Jul 04, 2022
'Go forth and sparkle responsibly': How to have fun with glitter without damaging the environment
'Go forth and sparkle responsibly': How to have fun with glitter without damaging the environment.
Scientists often get a bad rap as party poopers. As a case in point, my colleagues and I have provided data on the impacts of balloon releases on marine wildlife.
So when glitter — a highly visible and easily obtained microplastic — comes under the microscope, you might be tempted to groan.
The good news is that we're not out to ruin the fun: with Mardi Gras around the corner (bringing a ubiquity of sparkling Instagrams), here's how to find ecologically friendly glitter.
All glitter goes to the ocean
When something fun or common is revealed to be destructive, it should be a point of pride in our society that we adjust, adapt and move on to safer alternatives.
It therefore makes sense to investigate what data exist for glitter, and to consider whether it's time for a change in attitude.
So, what is glitter?
Glitter is typically made from polyethylene, the same plastic found in plastic bags and a host of other products.
As a scientist, that worries me.

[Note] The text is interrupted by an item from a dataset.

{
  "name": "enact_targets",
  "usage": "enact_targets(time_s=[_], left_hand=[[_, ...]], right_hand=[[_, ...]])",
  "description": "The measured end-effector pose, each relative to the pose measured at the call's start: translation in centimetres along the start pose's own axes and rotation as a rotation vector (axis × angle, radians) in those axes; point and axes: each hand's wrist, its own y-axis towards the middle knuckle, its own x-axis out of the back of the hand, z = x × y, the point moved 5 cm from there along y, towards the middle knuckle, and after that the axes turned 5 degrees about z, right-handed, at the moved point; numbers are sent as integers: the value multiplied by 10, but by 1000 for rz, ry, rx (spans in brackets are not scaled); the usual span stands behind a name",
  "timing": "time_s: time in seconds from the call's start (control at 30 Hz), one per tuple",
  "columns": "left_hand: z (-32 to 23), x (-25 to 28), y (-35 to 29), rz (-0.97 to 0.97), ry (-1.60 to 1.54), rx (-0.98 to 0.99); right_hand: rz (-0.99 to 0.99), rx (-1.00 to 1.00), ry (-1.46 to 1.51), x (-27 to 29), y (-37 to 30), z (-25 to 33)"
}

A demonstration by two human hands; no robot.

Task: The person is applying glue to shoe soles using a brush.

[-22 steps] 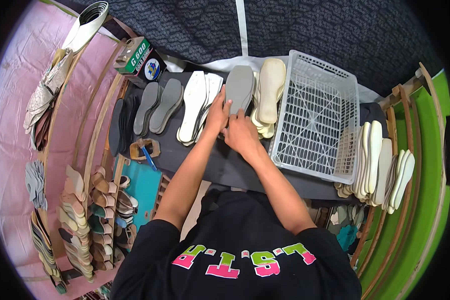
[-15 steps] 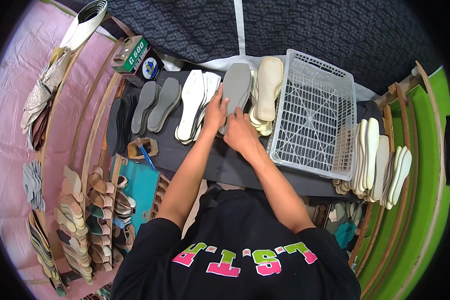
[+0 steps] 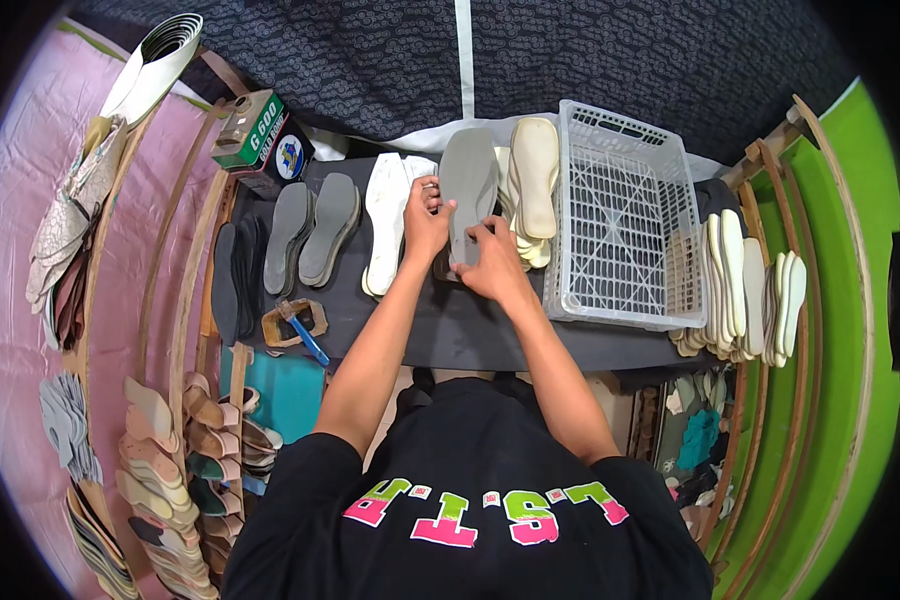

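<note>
A grey shoe insole [image 3: 469,185] lies lengthwise on the dark worktable [image 3: 450,330], and both hands grip it. My left hand [image 3: 425,220] holds its left edge with the fingers curled over it. My right hand [image 3: 490,262] pinches its near end. Left of it lie white insoles [image 3: 386,215]. A stack of cream insoles [image 3: 533,185] stands just right of it.
A white plastic basket [image 3: 625,215] sits to the right, with more cream insoles [image 3: 740,290] beyond it. Grey insoles [image 3: 315,232] and dark ones [image 3: 232,275] lie at the left. A blue-handled tool [image 3: 303,333] rests near the table's left edge. A glue tin [image 3: 290,155] and box stand behind.
The grey insole has been pulled slightly toward me and straightened. My left hand moved from on top of it to its left edge.
</note>
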Motion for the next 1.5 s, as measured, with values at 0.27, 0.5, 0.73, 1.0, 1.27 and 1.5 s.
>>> enact_targets(time_s=[0.27,0.5,0.73,1.0,1.27,1.5], left_hand=[[-33,14,-12,186,-468,374],[-52,41,-64,68,-722,419],[-31,54,-148,75,-801,533],[5,58,-192,156,-414,871],[12,47,-210,317,567,212],[-6,9,-231,259,971,48]], right_hand=[[-273,-15,63,26,-31,23],[-240,131,84,47,-95,21],[-62,40,67,31,-148,3],[103,-32,-171,-5,-151,-45],[152,42,-230,-34,-146,-61],[158,160,-213,-49,-140,-63]])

Glitter is incorporated into consumer products without any real knowledge of its safety.
In contrast, there are dozens of scientific papers on micro-bead scrubbers (tiny plastic beads), which originate from many of the same products (such as cosmetics and toothpaste).
Research on micro-beads suggests that about 8 trillion beads are released into aquatic habitats every day in the United States alone.
Data for glitter are not available, but given its widespread use the situation is likely to be similarly alarming.
It's far too small for waste treatment facilities to capture, so glitter goes straight into your local river and out into the ocean.
Because glitter particles are typically 1 millimetre in size or smaller, they can be ingested by a range of creatures, including mussels.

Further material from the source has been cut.